Introduction to the CLEF 2011 Labs

                            Vivien Petras1 and Paul Clough2
     1
      Berlin School of Library and Information Science, Humboldt-Universität zu Berlin
                                vivien.petras@ibi.hu-berlin.de

               2
                Information School, University of Sheffield, United Kingdom
                               p.d.clough@sheffield.ac.uk


1    Introduction
The CLEF Labs are a continuation of tracks from previous CLEF workshops. In 2010,
CLEF went from being a workshop collocated with an existing conference to a
conference in its own right.

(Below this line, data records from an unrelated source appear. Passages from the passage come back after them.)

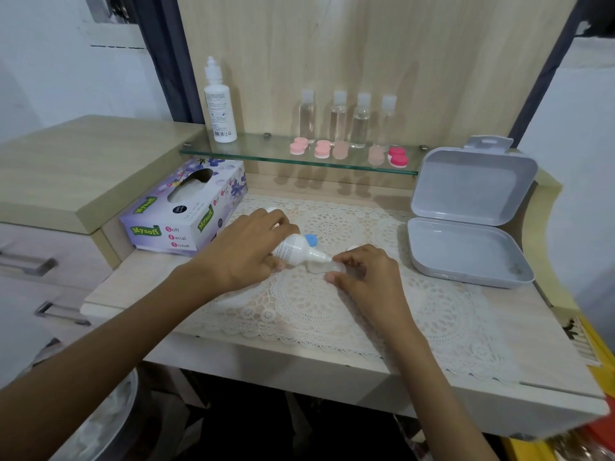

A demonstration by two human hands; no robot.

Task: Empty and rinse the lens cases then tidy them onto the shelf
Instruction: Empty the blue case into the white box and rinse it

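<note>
At the left of the tabletop [499,344] stood a tissue box [179,207]. Just right of it, the left hand [243,247] was wrapped round a small white bottle [296,249]. The bottle was tipped so its nozzle pointed at a clear lens case [321,268] down on the lace mat [299,304]. A blue cap [311,240] lay just behind the bottle. The right hand [362,271] pinched the case between thumb and fingertips, steadying it.

The step looked like the rinse. To do it well, the nozzle should hover over the open well without touching it. The squeeze should be gentle and the case level, so nothing ran onto the lace.

Five capped cases [322,149] sat on the glass shelf [266,151] above, and an open grey box [466,247] lay at the right.

Fingers covered much of the clear case, which barely stood out from the mat. Whether both wells were uncapped, or liquid was flowing, could not be told. A pale object behind the right hand was mostly hidden.
</note>
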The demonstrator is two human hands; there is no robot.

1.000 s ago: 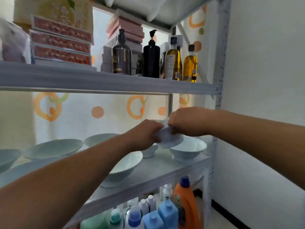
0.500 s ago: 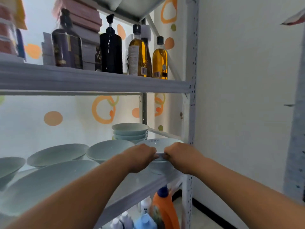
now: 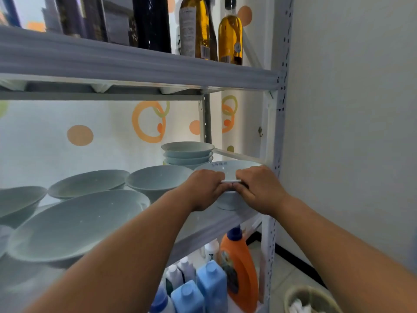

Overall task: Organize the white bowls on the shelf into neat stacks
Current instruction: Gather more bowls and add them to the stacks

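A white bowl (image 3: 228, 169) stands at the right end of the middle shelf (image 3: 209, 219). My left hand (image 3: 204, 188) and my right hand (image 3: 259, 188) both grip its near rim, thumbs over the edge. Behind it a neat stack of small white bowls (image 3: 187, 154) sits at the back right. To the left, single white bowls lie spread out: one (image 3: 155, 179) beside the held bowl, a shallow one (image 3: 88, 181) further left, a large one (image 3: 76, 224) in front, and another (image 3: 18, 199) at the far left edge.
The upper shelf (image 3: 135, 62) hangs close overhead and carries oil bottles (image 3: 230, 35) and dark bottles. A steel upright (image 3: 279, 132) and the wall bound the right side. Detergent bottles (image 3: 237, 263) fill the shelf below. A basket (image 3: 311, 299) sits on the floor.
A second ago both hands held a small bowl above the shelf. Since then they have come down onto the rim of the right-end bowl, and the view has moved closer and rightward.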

The CLEF Labs are an integral part of the conference and
two different types of lab are offered: (1) benchmarking or “campaign-style” and (2)
workshop-style.
    The benchmarking labs on the whole follow the traditional (“campaign-style”)
cycle of activities in a large-scale information retrieval evaluation experiment set-up:

         Definition of the task by the lab organisers;
         Preparation and release of data collections and test data by lab organisers;
         Release of queries, topics or other task descriptions by lab organisers;
         Submission of experimental results by participants;
         Relevance assessments and/or results analysis by lab organisers;
         Release of relevance assessments and/or results analysis by lab organisers;
         Submission of working notes on experiments and results analysis by
         participants;
         Presentation and discussion at the CLEF conference.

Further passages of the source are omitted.